Souriantes et détendues, Hafida et Khoukha ne donnent nullement l'impression qu'elles sont sur le point de descendre le gouffre d'Assouil. Et pourtant, elles piaffaient d'impatience lorsque nous les avons rencontrées dans les parages du site du camping improvisé par la protection civile à l'occasion de l'organisation de l'expédition du gouffre en question. « C'est une aventure que nous attendons depuis longtemps », justifient-elles leur engouement à une telle opération qui est généralement l'apanage du seul homme.

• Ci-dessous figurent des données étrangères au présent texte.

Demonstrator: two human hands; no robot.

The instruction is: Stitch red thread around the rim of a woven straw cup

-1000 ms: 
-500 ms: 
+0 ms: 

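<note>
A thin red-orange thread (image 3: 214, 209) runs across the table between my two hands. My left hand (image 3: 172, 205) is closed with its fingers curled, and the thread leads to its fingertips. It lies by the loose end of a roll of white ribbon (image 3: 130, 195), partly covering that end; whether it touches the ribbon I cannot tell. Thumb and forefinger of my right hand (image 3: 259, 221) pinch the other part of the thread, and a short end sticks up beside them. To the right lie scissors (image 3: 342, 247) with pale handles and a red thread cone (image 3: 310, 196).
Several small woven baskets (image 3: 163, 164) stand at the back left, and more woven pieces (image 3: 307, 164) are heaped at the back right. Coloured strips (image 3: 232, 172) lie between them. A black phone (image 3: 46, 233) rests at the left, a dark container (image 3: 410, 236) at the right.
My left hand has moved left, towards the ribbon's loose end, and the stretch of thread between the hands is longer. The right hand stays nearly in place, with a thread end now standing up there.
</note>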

Le lieutenant Hafida Laouadi (31 ans) et l'agent Khoukha Kaci (26 ans) sont en effet les deux seules femmes qui font partie du GRIMP de la protection civile, le Groupe de Reconnaissance et d'Intervention dans les Milieux Périlleux. Originaires toutes deux de la wilaya de Bouira, elles expliquent cette passion pour ce genre d'exercice et leur nature « d'aventurières » et de passionnées de tout ce qui trait à l'escalade, même si au début, elles nourrissaient quelques appréhensions, ce qui est en somme normal. « En tout cas, je suis très curieuse de ce qui m'attend en bas », affirme le lieutenant Hafida qui considère que les interventions opérées par les éléments du GRIMP ne sont pas comme les autres. « Ça nécessite une technique à part et une grande patience », estime-t-elle, tout comme sa compère Khoukha qui pense que ce type d'interventions est très « passionnant ».

La preuve par le GRIMP

Le Groupe de reconnaissance et d'intervention dans les milieux périlleux (GRIMP), connue sous l'appellation du GRIMP, a été créé par la direction générale de la protection civile en août 2006. Sa mission première est d'intervenir en cas d'accidents qui interviennent dans des milieux naturels périlleux, à l'accès difficile et qui nécessitent un matériel spécial et adapté. On pense notamment aux falaises, aux montagnes et autres cavités souterraines et grottes profondes.
Ces éléments qui ont passé de 10 à 27 éléments ont reçu une formation théorique et pratique, nécessaire pour répondre à ses missions. Le GRIMP est sollicité pour intervenir également dans des milieux artificiels tels que les bâtiments d'habitations, les immeubles de grandes hauteurs, les ponts, les structures industrielles ainsi que pour l'assistance dans toutes les difficultés liées au cheminement.
Après la première école qui a vu le jour à Bouira, le corps que dirige le colonel Lehbiri a entrepris un programme de formation d'autres équipes du GRIMP dans une dizaine de wilayas (Blida, Constantine, Jijel, Tindouf…) et ne compte pas s'arrêter en si bon chemin d'autant que le genre d'accidents qui nécessitent l'intervention du GRIMP peuvent intervenir à longueur d'année, en raison des caractéristiques et de la topographie de notre pays (falaises, grottes, montagnes…).
Ayant subi plusieurs exercices et manœuvres de simulation dans des régions escarpées et montagneuses, à l'image des monts de Tikjda, les falaises de Constantine ou le mont de Hoggar, les éléments du GRIMP se sont déjà mis en évidence et comptent de nombreux hauts faits. On peut citer à ce propos l'intervention de premier ordre qu'ils ont effectuée lors du sinistre accident ferroviaire du tunnel de Lakhdaria (Bouira), en mars 2008, suite à la collision  entre une locomotive et un train de marchandises, le repêchage, en décembre 2007, d'un corps sans vie du fond de oued Rhummel de Constantine ou encore le sauvetage, en décembre 2008, de cinq personnes d'une même famille bloquées dans une montagne à Tikjda.